#### To do
Wherever the string "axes" appears in a line of the listing below, report that line.

#### Source data
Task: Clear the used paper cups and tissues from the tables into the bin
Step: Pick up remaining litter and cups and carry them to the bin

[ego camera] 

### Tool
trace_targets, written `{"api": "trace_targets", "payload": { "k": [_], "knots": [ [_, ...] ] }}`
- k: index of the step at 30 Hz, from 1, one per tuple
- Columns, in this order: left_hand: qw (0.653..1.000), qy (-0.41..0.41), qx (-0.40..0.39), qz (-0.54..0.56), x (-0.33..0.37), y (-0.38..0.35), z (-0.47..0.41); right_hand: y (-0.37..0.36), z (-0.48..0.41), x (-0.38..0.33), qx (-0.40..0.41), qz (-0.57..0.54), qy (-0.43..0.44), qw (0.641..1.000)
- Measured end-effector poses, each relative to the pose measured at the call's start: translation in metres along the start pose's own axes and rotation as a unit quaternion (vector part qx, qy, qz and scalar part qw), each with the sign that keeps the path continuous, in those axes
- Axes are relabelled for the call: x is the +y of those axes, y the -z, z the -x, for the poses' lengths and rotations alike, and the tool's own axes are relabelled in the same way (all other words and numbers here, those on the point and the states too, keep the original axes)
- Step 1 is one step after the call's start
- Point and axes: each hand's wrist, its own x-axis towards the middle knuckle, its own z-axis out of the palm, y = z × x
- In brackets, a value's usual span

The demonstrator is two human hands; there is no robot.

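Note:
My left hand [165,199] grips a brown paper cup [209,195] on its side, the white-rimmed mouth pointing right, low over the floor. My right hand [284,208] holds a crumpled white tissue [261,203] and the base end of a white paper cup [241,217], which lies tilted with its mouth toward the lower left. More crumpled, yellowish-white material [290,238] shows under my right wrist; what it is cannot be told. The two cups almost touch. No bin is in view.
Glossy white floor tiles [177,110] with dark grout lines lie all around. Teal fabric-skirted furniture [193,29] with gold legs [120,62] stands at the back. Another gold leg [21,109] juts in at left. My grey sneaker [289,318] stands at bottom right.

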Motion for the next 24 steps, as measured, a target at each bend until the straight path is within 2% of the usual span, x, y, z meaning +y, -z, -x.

#### Your solution
- Measured end-effector poses, each relative to the pose measured at the call's start: translation in metres along the start pose's own axes and rotation as a unit quaternion (vector part qx, qy, qz and scalar part qw), each with the sign that keeps the path continuous, in those axes
- Axes are relabelled for the call: x is the +y of those axes, y the -z, z the -x, for the poses' lengths and rotations alike, and the tool's own axes are relabelled in the same way (all other words and numbers here, those on the point and the states too, keep the original axes)
- Point and axes: each hand's wrist, its own x-axis towards the middle knuckle, its own z-axis out of the palm, y = z × x

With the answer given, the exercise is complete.